"""

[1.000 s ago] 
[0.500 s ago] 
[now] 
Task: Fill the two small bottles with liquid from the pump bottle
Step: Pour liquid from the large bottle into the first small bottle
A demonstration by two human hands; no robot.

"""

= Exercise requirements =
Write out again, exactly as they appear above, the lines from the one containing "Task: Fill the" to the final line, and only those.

= Completed exercise =
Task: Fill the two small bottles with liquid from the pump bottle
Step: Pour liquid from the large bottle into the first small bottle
A demonstration by two human hands; no robot.

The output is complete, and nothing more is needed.